**The task**
Beginning at the line containing "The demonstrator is", restate each line of the listing below word for word until the last one has been given.
──────── Data provided ────────
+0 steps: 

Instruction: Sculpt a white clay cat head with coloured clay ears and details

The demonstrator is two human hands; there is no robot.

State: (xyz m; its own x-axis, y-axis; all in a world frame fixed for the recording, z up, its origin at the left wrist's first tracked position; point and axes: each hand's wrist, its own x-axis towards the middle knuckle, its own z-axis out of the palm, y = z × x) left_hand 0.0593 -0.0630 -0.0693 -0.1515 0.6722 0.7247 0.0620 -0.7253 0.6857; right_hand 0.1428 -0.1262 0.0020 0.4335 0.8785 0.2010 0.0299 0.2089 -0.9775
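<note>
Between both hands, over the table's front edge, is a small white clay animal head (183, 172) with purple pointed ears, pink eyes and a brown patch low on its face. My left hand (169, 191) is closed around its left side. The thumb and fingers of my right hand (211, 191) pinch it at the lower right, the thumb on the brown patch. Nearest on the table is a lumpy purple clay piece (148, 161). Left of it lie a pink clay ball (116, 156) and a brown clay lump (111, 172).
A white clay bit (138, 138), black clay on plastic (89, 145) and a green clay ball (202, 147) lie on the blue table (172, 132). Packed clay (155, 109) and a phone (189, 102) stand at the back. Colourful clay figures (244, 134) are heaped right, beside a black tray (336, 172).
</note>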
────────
**Response for this exercise**
The demonstrator is two human hands; there is no robot.

State: (xyz m; its own x-axis, y-axis; all in a world frame fixed for the recording, z up, its origin at the left wrist's first tracked position; point and axes: each hand's wrist, its own x-axis towards the middle knuckle, its own z-axis out of the palm, y = z × x) left_hand 0.0593 -0.0630 -0.0693 -0.1515 0.6722 0.7247 0.0620 -0.7253 0.6857; right_hand 0.1428 -0.1262 0.0020 0.4335 0.8785 0.2010 0.0299 0.2089 -0.9775
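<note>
Between both hands, over the table's front edge, is a small white clay animal head (183, 172) with purple pointed ears, pink eyes and a brown patch low on its face. My left hand (169, 191) is closed around its left side. The thumb and fingers of my right hand (211, 191) pinch it at the lower right, the thumb on the brown patch. Nearest on the table is a lumpy purple clay piece (148, 161). Left of it lie a pink clay ball (116, 156) and a brown clay lump (111, 172).
A white clay bit (138, 138), black clay on plastic (89, 145) and a green clay ball (202, 147) lie on the blue table (172, 132). Packed clay (155, 109) and a phone (189, 102) stand at the back. Colourful clay figures (244, 134) are heaped right, beside a black tray (336, 172).
</note>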

The exercise concludes with this answer.